Institut National de la Santé et de la Recherche Médicale (INSERM) U1193, Paul Brousse Hospital, Villejuif, France,
Département Hospitalo-Universitaire Hepatinov, Paul Brousse Hospital, Villejuif, France,
Eur Surg Res. 2020;61(2-3):62-71. doi: 10.1159/000509713. Epub 2020 Oct 13.
Portal vein embolization (PVE) is an accepted technique to preoperatively increase the volume of the future remnant liver before major hepatectomy. A permanent material is usually preferred since its superiority to induce liver hypertrophy over absorbable material has been demonstrated. Nevertheless, the use of an absorbable material generates a reversible PVE (RPVE) capable of inducing significant liver hypertrophy. In small animal models, the possibility to proceed to a repeated RPVE (RRPVE) has shown to boost liver hypertrophy further. The aim of this preliminary study was to assess the feasibility and the tolerance of RRPVE in a large animal model, in comparison with permanent PVE (PPVE) and single RPVE.
Six swine (2 per group) were assigned either to single RPVE group (using powdered gelatin sponge), RRPVE group (2 RPVEs separated by 14 days) or PPVE group (using N-butyl-cyanoacrylate). The feasibility and tolerance of the procedures were evaluated using portography, liver function tests and histological analysis. Evolution of liver volumes was assessed with volumetric imaging by computed tomography.
Embolization of portal branches corresponding to 75% of total liver volume was performed successfully in all animals. Procedures were well tolerated, inducing moderate changes in portal pressure and transient aminotransferase increase. None of the animals developed portal vein thrombosis. After RPVE, complete recanalization occurred at day 11. RRPVE showed a trend for higher hypertrophy, the non-embolized liver to total liver ratio reaching 5.2 ± 1.0% in the RPVE group, 6.8 ± 0.1% in the RRPVE group and 5.0 ± 0.3% in the PPVE group.

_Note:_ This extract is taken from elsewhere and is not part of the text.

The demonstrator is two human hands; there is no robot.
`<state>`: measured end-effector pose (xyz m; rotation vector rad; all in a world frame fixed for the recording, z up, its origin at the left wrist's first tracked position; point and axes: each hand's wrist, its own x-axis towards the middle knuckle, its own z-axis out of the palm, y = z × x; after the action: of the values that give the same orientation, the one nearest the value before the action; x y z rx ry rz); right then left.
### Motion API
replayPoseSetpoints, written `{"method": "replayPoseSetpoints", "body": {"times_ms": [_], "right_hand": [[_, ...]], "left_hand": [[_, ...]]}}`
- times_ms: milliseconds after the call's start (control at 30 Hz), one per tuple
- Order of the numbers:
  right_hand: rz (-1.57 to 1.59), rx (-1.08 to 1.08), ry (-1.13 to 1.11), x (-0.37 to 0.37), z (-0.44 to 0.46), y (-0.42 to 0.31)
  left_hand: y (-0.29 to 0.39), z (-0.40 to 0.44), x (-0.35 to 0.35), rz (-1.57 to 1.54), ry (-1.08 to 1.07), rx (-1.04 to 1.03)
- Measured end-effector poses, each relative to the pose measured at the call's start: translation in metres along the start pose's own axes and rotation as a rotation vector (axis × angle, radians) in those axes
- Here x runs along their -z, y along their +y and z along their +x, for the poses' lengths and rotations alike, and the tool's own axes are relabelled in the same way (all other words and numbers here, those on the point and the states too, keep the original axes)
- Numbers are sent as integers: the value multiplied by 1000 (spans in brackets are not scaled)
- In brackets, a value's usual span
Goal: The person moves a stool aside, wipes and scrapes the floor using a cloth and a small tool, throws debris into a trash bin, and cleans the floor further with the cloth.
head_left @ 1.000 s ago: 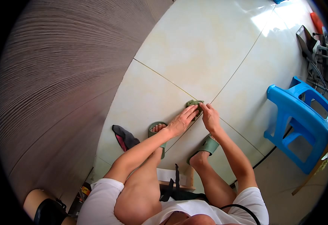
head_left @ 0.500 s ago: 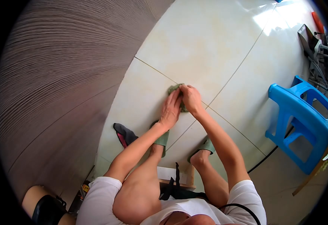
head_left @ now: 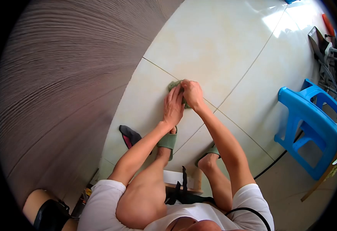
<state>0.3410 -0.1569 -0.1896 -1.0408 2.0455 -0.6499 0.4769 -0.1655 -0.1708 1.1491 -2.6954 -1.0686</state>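
A crumpled green cloth point(head_left: 173, 85) lies on the pale tiled floor point(head_left: 210, 46), partly hidden under both hands. My left hand point(head_left: 173, 106) lies flat on it, fingers stretched out over the cloth. Close beside it, on the right, my right hand point(head_left: 192, 93) has its fingers curled and pressed together on the cloth's upper edge. A bit of the cloth shows below, between the two hands.
A blue plastic stool point(head_left: 311, 127) stands at the right. Green slippers point(head_left: 167, 140) are on my feet. A dark cloth item point(head_left: 130, 134) with a pink patch lies left of them. A wood-grained panel point(head_left: 68, 77) fills the left side.
Both hands and the green cloth have moved left and forward across the floor, mostly in the first half second. Since then they have shifted slightly farther the same way.
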Motion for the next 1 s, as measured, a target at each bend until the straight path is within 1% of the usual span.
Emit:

DISCUSSION/CONCLUSION: In this preliminary comparative study, RRPVE was as feasible and as well tolerated as the other procedures, and resulted in higher liver hypertrophy.
门静脉栓塞术(PVE)是一种在大肝切除术前增加未来剩余肝脏体积的公认技术。通常首选永久性材料,因为已证明其在诱导肝肥大方面优于可吸收材料。然而,可吸收材料的使用会产生可逆转的门静脉栓塞术(RPVE),能够诱导显著的肝肥大。在小动物模型中,重复进行 RPVE(RRPVE)的可能性已被证明可以进一步促进肝肥大。本初步研究的目的是在大动物模型中评估 RRPVE 的可行性和耐受性,与永久性 PVE(PPVE)和单次 RPVE 进行比较。
6 头猪(每组 2 头)分别被分配到单次 RPVE 组(使用粉末状明胶海绵)、RRPVE 组(2 次 RPVEs,间隔 14 天)或 PPVE 组(使用 N-丁基-氰基丙烯酸酯)。使用门静脉造影术、肝功能试验和组织学分析评估程序的可行性和耐受性。通过计算机断层扫描的容积成像评估肝体积的演变。
所有动物均成功地栓塞了对应于总肝体积 75%的门静脉分支。这些程序均耐受良好,仅导致门静脉压力中度升高和短暂的转氨酶升高。没有动物发生门静脉血栓形成。在 RPVE 后,在第 11 天完全再通。RRPVE 显示出更高肥大的趋势,未栓塞的肝与总肝的比值在 RPVE 组达到 5.2±1.0%,RRPVE 组达到 6.8±0.1%,PPVE 组达到 5.0±0.3%。
讨论/结论:在这项初步的比较研究中,RRPVE 与其他程序一样具有可行性且耐受性良好,并且导致更高的肝肥大。